Selections of Karl Stern’s Writings on the Jews


Karl Stern (1906–1975) was a German-Jewish neuropsychiatrist who converted to Roman Catholicism in 1943. He is best known for his spiritual autobiography The Pillar of Fire (1951), which became an international bestseller and attracted the admiration of Graham Greene, Jacques Maritain, Dorothy Day, and Gabriel Marcel. Stern’s conversion writings contain some of the most striking supersessionist and anti-Zionist arguments produced by a Jewish Catholic convert in the twentieth century. The passages below are drawn exclusively from verified, sourced quotations.

⚠ NOTE: This is a partial collection, limited to quotes confirmed in published secondary sources. Both copies of The Pillar of Fire on the Internet Archive are access-restricted. Stern’s other works — The Third Revolution (1954), Through Dooms of Love (1960), and The Flight from Woman (1965) — could not be surveyed for this collection. Categories such as deicide and explicit Talmud polemic do not appear to be present in Stern’s writings; he was a convert of deep affection for his Jewish heritage who nonetheless argued forcefully for the supersession of Judaism by Christianity and the spiritual inadequacy of Zionism.


I. Supersessionism: Christianity as the Fulfillment and Purification of Judaism

“I have said that in entering the Church one does not have to give up any single positive value one has ever believed in. You think of yourself as a traitor to your past. You think you have to leave Goethe behind, or Tolstoy, or Gandhi, or Judaism, or whatnot. But there is nothing which is good in all these things which you do not find again in the Church. Now it is ordered and synthesized. It is molten in Christ.”

The Pillar of Fire (1951), near the close of the main narrative


“[Christianity is Judaism] cleansed of its ethnic elements . . . its racism.”

The Pillar of Fire (1951), “Letter to My Brother,” as quoted in Moshe Decter’s review, Commentary Magazine (1952)


II. On Jewish “Racial Exclusiveness” and the Insufficiency of Judaism Alone

“Do not be misled by certain noble Talmudic principles such as ‘The just of all nations have a share in the world to come.’ This latter idea has no bearing on the question discussed here; it deals with what to Jewish antiquity was the ‘invisible church.’ Do not be misled by the fine cosmopolitan sentiments and actions of reformed Judaism which are often prompted by noble hearts but at the same time by much vague thinking and by a lukewarm dilution of the most profound and world-shaking elements of the Judaic treasure. No, there is no getting away from it. Revelation was still contained within the precious vessel of the Nation; I only had to look at our liturgy to see that this was so. Jewish religion was racial exclusiveness. Mind you, it was racial exclusiveness in its noblest, most elevated form — in its metaphysical form, so to speak. It was a racism exactly opposed to that of the Nazis, but it was racism just the same.”

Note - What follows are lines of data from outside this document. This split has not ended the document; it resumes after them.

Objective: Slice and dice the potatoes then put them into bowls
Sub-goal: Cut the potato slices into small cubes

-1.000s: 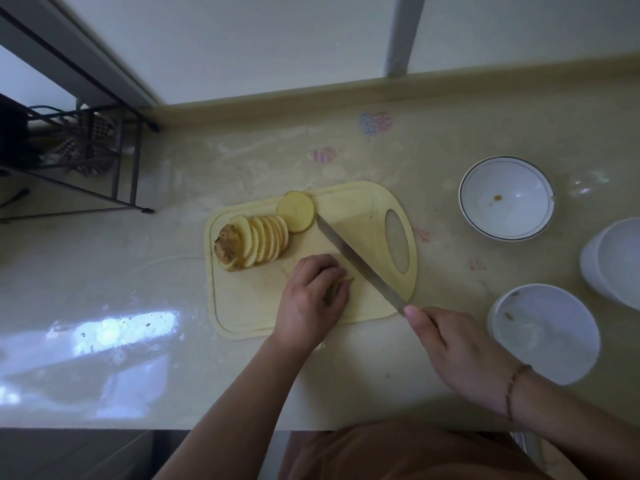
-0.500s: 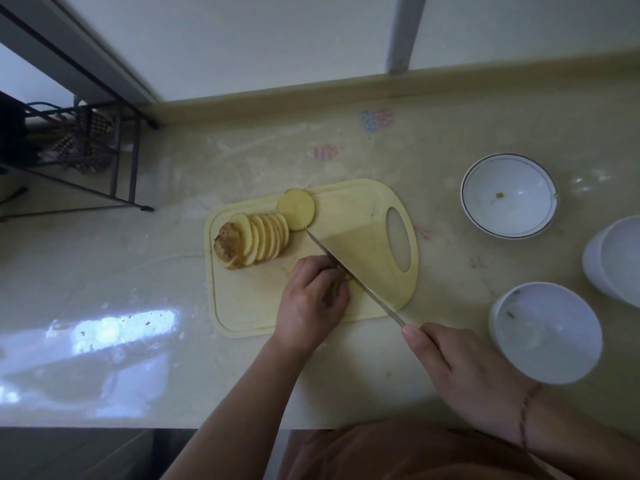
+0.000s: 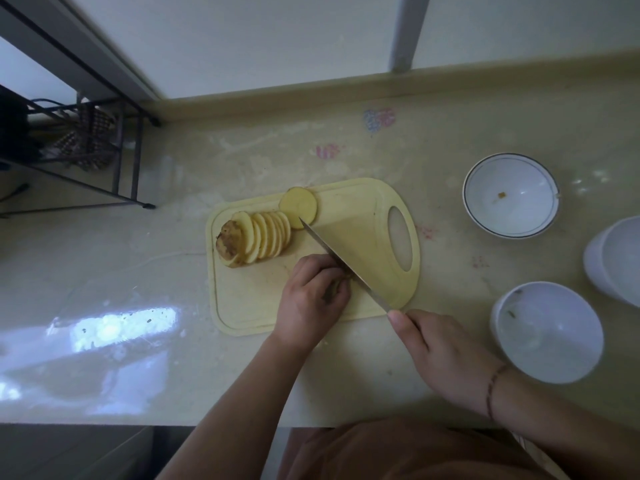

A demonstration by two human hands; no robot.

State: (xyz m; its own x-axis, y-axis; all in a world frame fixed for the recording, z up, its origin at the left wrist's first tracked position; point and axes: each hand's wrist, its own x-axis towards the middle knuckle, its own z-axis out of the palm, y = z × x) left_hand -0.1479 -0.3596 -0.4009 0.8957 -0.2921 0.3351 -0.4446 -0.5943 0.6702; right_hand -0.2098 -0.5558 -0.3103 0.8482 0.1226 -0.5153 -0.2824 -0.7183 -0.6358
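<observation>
Countertop (image 3: 346,368) of glossy pale beige stone fills the view, with faint pink and blue marks behind the cutting board (image 3: 249,306), a bright reflection to the board's left, and a raised ledge under a white wall beyond it. Far left of the board stands a black wire rack (image 3: 104,161). The board itself is pale yellow plastic with an oval handle hole at its right end. On its far left part lies a fanned row of potato slices (image 3: 266,237), pale yellow with a brown skin end cap, and one round slice (image 3: 298,206) lies flat just behind them. The left hand (image 3: 311,299) is curled down over a piece near the board's middle; that piece is hidden. The right hand (image 3: 446,355), just off the board's near right corner, is clamped around the handle of a knife (image 3: 343,265), whose blade runs diagonally across the board against the left knuckles. Right of the board sit three white bowls: a dark-rimmed bowl (image 3: 510,223), a near bowl (image 3: 547,355), and an edge bowl (image 3: 613,261)
</observation>
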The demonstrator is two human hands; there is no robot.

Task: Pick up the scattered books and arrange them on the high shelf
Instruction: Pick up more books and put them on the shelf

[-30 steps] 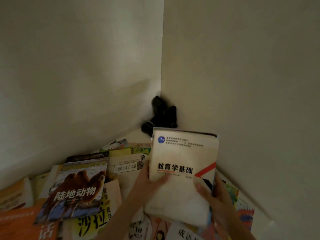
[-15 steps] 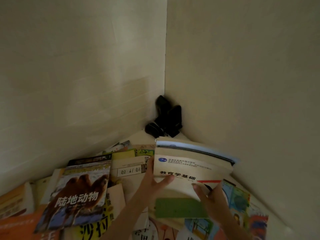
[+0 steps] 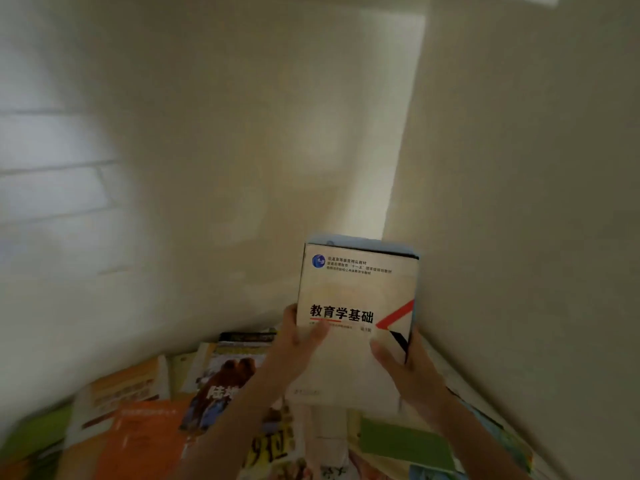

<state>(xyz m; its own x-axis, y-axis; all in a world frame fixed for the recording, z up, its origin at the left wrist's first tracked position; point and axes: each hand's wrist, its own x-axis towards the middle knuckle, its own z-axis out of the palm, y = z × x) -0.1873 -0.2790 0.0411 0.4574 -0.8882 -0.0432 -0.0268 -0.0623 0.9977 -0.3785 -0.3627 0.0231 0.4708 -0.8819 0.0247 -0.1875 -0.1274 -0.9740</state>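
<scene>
I hold a thick cream book (image 3: 356, 296) with black Chinese title and a red-black corner stripe upright in front of the wall corner. My left hand (image 3: 298, 344) grips its left edge, thumb on the cover. My right hand (image 3: 405, 368) grips its lower right corner, thumb on the front. A second, bluish book edge shows behind its top. Below lie several scattered books: a camel-cover book (image 3: 221, 386), an orange book (image 3: 145, 441) and a green-labelled one (image 3: 408, 445). No shelf is in view.
Two cream walls meet in a corner (image 3: 398, 168) straight ahead. The heap of books fills the bottom of the view from left to right. The picture is blurred by motion.
Both hands have lifted the cream book from near flat to upright and higher. My view has swung upward, and the dark object in the corner is now hidden behind the book.
</scene>
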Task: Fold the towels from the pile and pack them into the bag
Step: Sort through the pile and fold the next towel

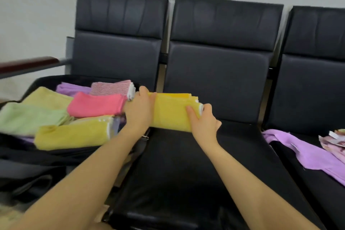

The Pillar of Fire (1951), “Letter to My Brother,” as quoted in Tablet Magazine (2014)


III. On the Presence of Christ in Jewish Suffering

“And yet, we must realize that it is Christ Himself who is present in all this suffering. It was He whose body was kicked aside: ‘One Jew less — all the better.’ It was He who, with our father, was mocked by the storm-trooper. It is He who is present in the agony of millions of deaths and secret humiliation. This is neither sentiment nor melodrama — it is just a basic fact.”

The Pillar of Fire (1951), as quoted in an Amazon reader review of the Urbi et Orbi edition (2001)


IV. Against Zionism: The Inadequacy of Jewish Nationalism as a Response to Suffering

[Note: Stern’s argument in “Letter to My Brother” — addressed to his brother Ludwig, a Zionist leader who had survived Buchenwald and emigrated to a kibbutz in Israel — is that Zionism, Marxism, nihilism, and scientism are all spiritually bankrupt responses to the horror of the Holocaust. No full-length direct quote from this section of the anti-Zionist argument has been recovered in accessible sources; the argument’s structure is attested by multiple reviewers. The following characterization from Tablet Magazine (2014) describes what Stern wrote:]

“Stern presents the paltry 20th-century alternatives: Zionism, Marxism, nihilism, and scientism — [he] argues that the only alternative to the suffering both brothers have witnessed, and the only way to find meaning from the horrendous deaths of their relatives in the camps, is through belief in Jesus Christ.”

— Summary of Stern’s argument in The Pillar of Fire, “Letter to My Brother,” as paraphrased in Tablet Magazine (2014)

[Because this is a paraphrase rather than a direct quote from Stern, it is flagged here for transparency. A direct-quote version of this passage requires access to the full text.]